LG Chem said on Saturday it was working to ensure that the recall measures were carried out smoothly.
“The reserves and ratio of cost to the recall will be decided depending on the result of the joint investigation looking into the root cause, currently being held by GM, LG Electronics and LG Energy Solution,” LG Chem said in a statement.
The company, which is preparing an initial public offering (IPO) for LGES, saw some $5 billion shaved off its market value. The stock was set for its biggest intraday percentage loss since March 2020.
“Market expected that LGES would launch its IPO in September, but with GM’s expanded recall, LGES IPO is likely to be delayed for a month or two, because the company needs to reflect the recall cost before finalising the IPO paperwork,” said analyst Cho Hyun-ryul at Samsung Securities.
“If LG does not manage to solve its battery defect issues, it will eventually hit its future orders from carmakers. If more fire risks/accidents arise, LG’s position in the global EV market would be weakened,” Cho said.
LG Chem, which also counts Tesla Inc (TSLA.O) and Volkswagen AG (VOWG_p.DE) as customers, got 815 billion won ($695 million)or 40% of its operating profit from the battery business – including EV batteries – in the April-June quarter.

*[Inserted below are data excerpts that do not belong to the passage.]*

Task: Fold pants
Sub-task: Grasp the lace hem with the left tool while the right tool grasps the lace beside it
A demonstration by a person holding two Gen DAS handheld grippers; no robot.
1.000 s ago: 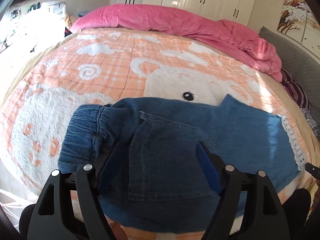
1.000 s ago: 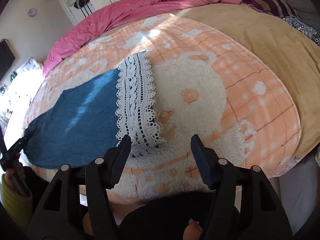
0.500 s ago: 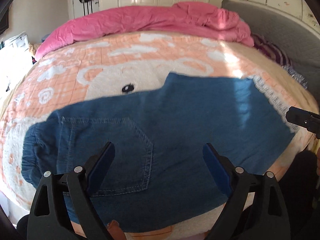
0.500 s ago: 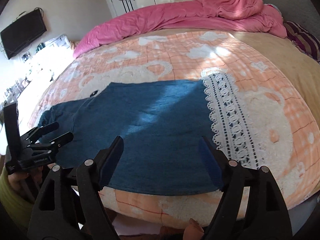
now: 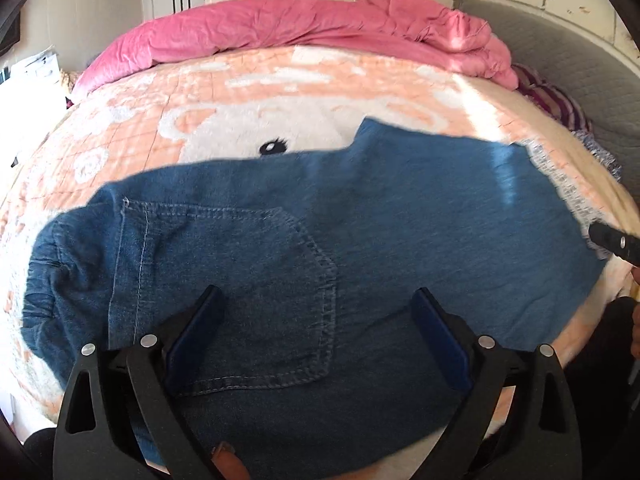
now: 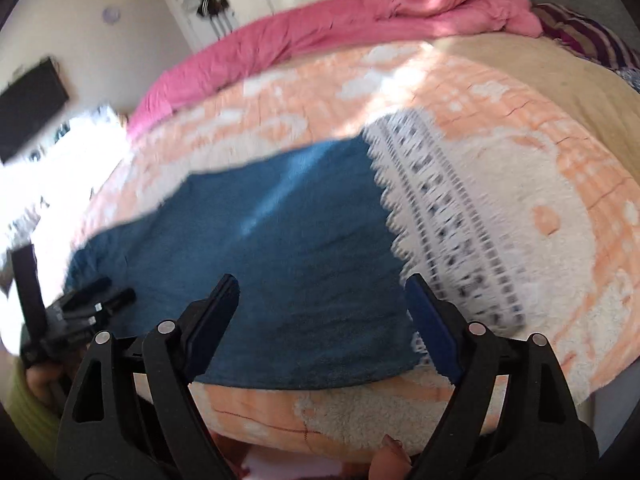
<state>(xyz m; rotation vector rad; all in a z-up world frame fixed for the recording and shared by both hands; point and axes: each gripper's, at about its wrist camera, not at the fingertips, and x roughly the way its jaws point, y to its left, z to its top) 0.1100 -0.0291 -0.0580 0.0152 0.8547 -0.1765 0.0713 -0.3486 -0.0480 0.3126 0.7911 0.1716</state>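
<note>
One pair of denim pants (image 5: 360, 240), flat on bed blanket (image 5: 248, 92), lace hem (image 6: 452, 232) at 3 o'clock. Two tools: left tool (image 5: 316, 332) and right tool (image 6: 320, 316), jaws just opened wide, holding nothing. One pink duvet (image 5: 320, 28) at 12 o'clock.

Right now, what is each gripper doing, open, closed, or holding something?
Left gripper: open, just been opening, holding nothing, above the jeans.
Right gripper: open, just been opening, holding nothing.
</note>
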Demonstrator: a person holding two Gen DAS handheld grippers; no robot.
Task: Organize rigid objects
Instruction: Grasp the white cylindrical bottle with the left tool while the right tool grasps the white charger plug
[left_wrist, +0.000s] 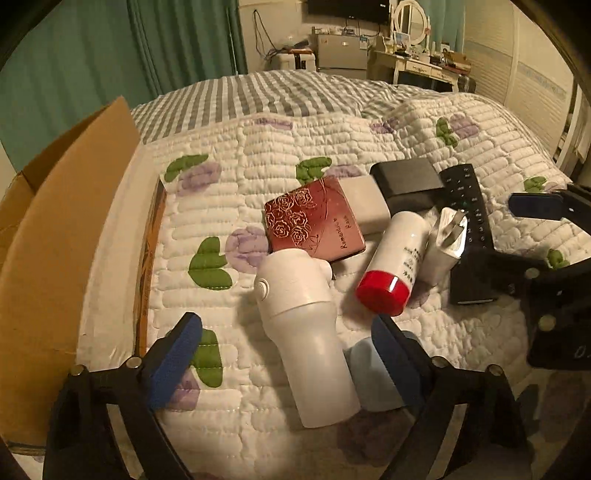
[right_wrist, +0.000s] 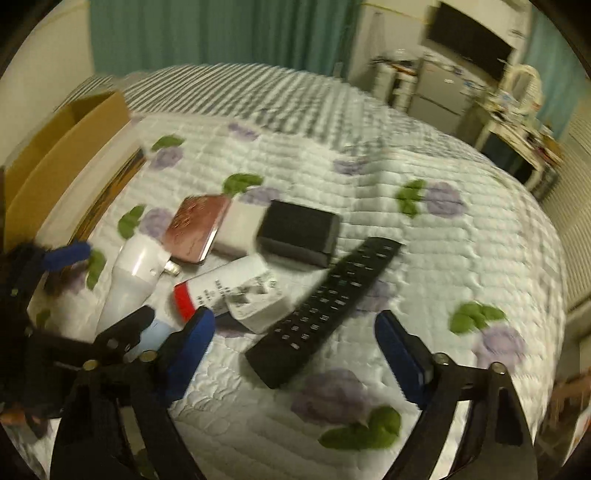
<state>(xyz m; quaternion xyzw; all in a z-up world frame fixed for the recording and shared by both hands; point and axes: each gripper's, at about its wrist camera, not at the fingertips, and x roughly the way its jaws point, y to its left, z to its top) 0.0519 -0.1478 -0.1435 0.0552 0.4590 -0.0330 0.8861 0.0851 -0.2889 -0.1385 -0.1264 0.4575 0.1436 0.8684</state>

Last year, LGES reported an operating loss.
GM’s expanded Bolt recall comes six months after Hyundai said it would recall some 82,000 EVs globally over fire risks, including the Kona EV, with an estimated cost of about 1 trillion won ($851.90 million). read more
Neither Hyundai nor LG have disclosed how the two companies will split the recall cost but analysts estimate that LG will assume about 60% of expenses to replace battery systems.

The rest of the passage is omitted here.